__YOUR OBJECTIVE__
Keep images out and repeat all data exactly.

__COLLECTED DATA__
---*---

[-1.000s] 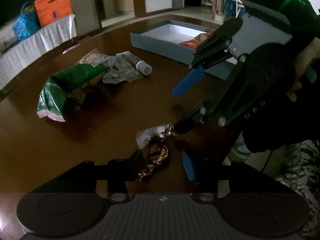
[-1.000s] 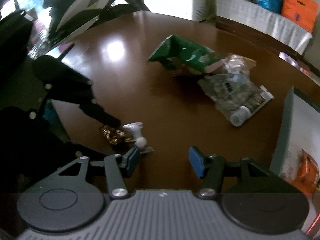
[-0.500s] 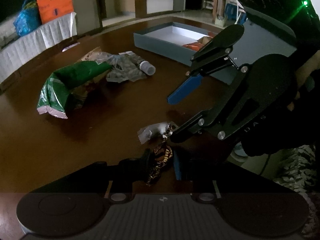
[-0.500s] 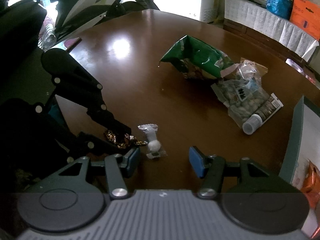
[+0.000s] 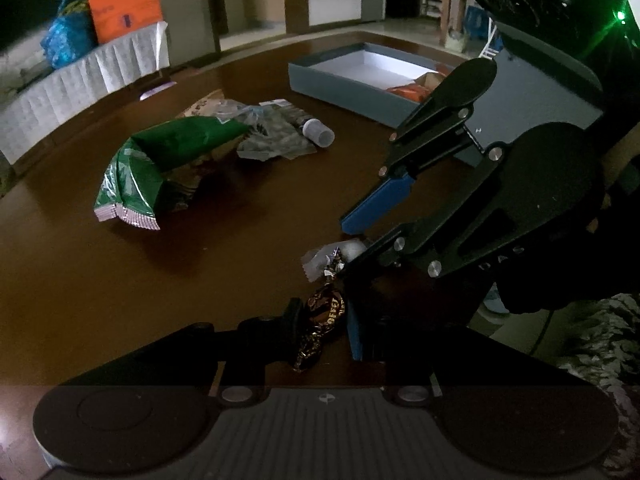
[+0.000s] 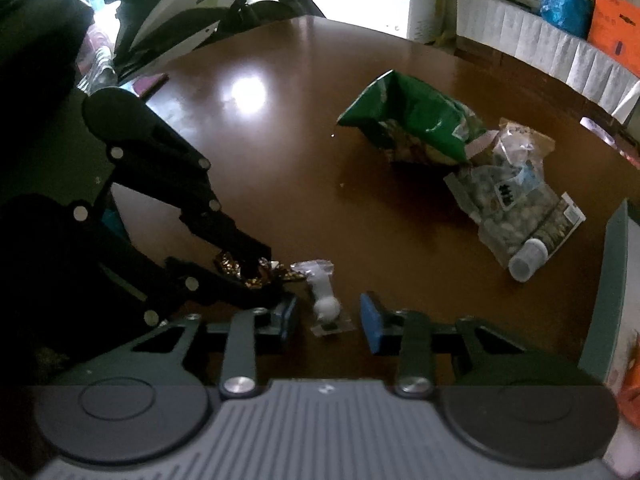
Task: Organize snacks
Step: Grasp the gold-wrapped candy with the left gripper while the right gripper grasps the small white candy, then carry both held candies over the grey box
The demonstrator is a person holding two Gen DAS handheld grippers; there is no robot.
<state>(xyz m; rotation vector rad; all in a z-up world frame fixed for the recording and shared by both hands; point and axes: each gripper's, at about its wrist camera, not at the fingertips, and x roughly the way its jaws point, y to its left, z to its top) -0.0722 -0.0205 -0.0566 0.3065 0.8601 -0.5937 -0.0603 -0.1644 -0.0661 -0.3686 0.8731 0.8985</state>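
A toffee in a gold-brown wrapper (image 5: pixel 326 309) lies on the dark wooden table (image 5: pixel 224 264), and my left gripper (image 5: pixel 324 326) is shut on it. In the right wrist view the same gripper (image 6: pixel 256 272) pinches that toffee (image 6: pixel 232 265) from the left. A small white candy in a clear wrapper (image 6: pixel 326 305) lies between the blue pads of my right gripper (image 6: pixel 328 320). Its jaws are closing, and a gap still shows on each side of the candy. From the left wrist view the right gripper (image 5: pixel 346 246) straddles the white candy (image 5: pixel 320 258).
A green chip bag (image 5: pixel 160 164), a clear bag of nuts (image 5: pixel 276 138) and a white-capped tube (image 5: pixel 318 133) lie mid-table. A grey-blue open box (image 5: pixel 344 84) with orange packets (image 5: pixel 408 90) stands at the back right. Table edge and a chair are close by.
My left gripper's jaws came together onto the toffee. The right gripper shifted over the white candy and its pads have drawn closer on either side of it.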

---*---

__WRITTEN ANSWER__
[-1.000s] 
[-1.000s] 
[-0.500s] 
[-0.500s] 
[+0.000s] 
[+0.000s] 
Task: Organize snacks
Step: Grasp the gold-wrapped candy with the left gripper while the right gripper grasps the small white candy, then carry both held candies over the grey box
The demonstrator is a person holding two Gen DAS handheld grippers; there is no robot.
<state>(xyz m; rotation vector rad; all in a z-up world frame fixed for the recording and shared by both hands; point and axes: each gripper's, at about its wrist camera, not at the fingertips, and x roughly the way its jaws point, y to its left, z to its top) -0.0722 -0.0205 -0.0566 0.3065 0.8601 -0.5937 -0.0603 -0.1644 -0.0661 -0.3686 0.8731 0.8985</state>
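A toffee in a gold-brown wrapper (image 5: pixel 326 309) lies on the dark wooden table (image 5: pixel 224 264), and my left gripper (image 5: pixel 324 326) is shut on it. In the right wrist view the same gripper (image 6: pixel 256 272) pinches that toffee (image 6: pixel 232 265) from the left. A small white candy in a clear wrapper (image 6: pixel 326 305) lies between the blue pads of my right gripper (image 6: pixel 328 320). Its jaws are closing, and a gap still shows on each side of the candy. From the left wrist view the right gripper (image 5: pixel 346 246) straddles the white candy (image 5: pixel 320 258).
A green chip bag (image 5: pixel 160 164), a clear bag of nuts (image 5: pixel 276 138) and a white-capped tube (image 5: pixel 318 133) lie mid-table. A grey-blue open box (image 5: pixel 344 84) with orange packets (image 5: pixel 408 90) stands at the back right. Table edge and a chair are close by.
My left gripper's jaws came together onto the toffee. The right gripper shifted over the white candy and its pads have drawn closer on either side of it.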

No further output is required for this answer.